Relying on third-party dependencies can introduce significant risks and challenges that far outweigh their convenience. Dependencies are external, uncontrollable entities that can compromise the stability, security, and maintainability of your software. They are often subject to updates, deprecations, or removal without notice, leaving the application vulnerable to breaking changes or outright failure. Security vulnerabilities in third-party libraries are a persistent threat, and each additional dependency increases your attack surface exponentially. Furthermore, using third-party code can lead to bloated applications with unnecessary features, hampering performance and increasing complexity.

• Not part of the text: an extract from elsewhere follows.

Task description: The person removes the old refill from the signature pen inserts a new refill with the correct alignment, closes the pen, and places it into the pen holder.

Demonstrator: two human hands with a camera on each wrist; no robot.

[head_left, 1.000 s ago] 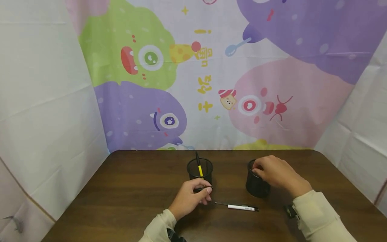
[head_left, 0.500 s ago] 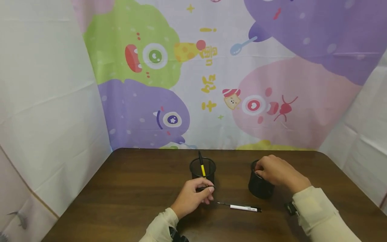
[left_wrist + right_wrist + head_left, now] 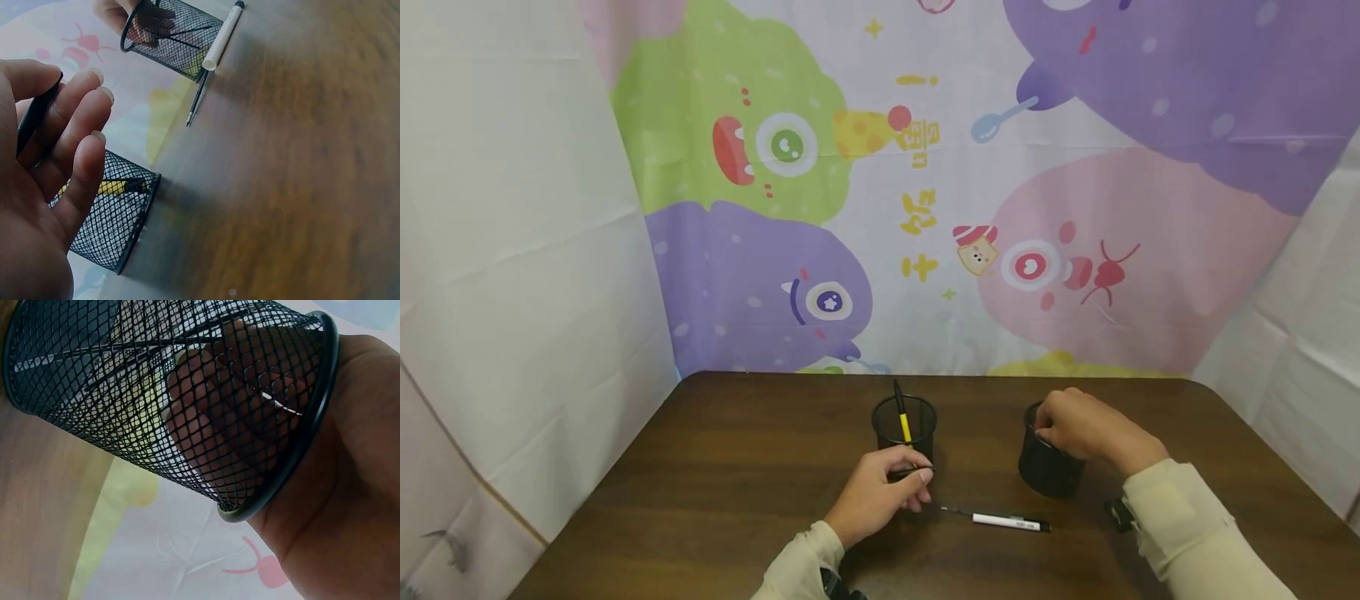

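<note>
My left hand (image 3: 880, 492) pinches a slim black pen (image 3: 39, 115) between thumb and index finger, the other fingers loosely bent. Its tapered end shows; the rest is hidden in the hand. Just behind stands a black mesh pen cup (image 3: 904, 417) with a black-and-yellow pen (image 3: 902, 417) leaning in it. My right hand (image 3: 1093, 429) reaches over the rim of a second mesh pen cup (image 3: 1049, 462), fingers bent inside. Through its mesh, thin dark sticks (image 3: 125, 347) cross, and a small silvery tip (image 3: 275, 403) lies by the fingers; I cannot tell whether they grip it.
A white pen barrel (image 3: 1006, 522) with a black end lies on the brown wooden table (image 3: 745, 483), in front of and between the cups. A thin refill (image 3: 955, 510) lies at its left end. A cartoon-printed cloth (image 3: 925, 333) hangs behind the table.
The head view has shifted slightly. Both hands keep nearly the same places, the left holding the black pen and the right inside its cup.
</note>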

It also creates technical debt, as updating, replacing, or auditing dependencies demands time and resources that could be spent on core development. By avoiding third-party dependencies, you retain full control over your codebase, ensure its long-term stability, and avoid being at the mercy of external actors. Building in-house solutions, though potentially more time-intensive initially, results in cleaner, more robust, and better-understood code tailored precisely to your needs.
At NDEVR we spent years building up our code base from scratch, using bare-bones libraries. Our core dependency is ZLib for compression. Aside from that we use QT for our UI, and the Vulkan or OpenGL APIs for our 3D rendering. Everything else within our standard API is built in house which means we have a strong understanding of the underlying logic.
We do allow 3rd party libraries to be used in our modules. These are usually for reading/writing specific file types, or for interfacing with specific hardware or tools.
Modular design offers significant advantages by promoting flexibility, scalability, and maintainability. By breaking down the API into smaller, self-contained modules, developers can focus on individual components without affecting the entire system, simplifying updates, debugging, and testing.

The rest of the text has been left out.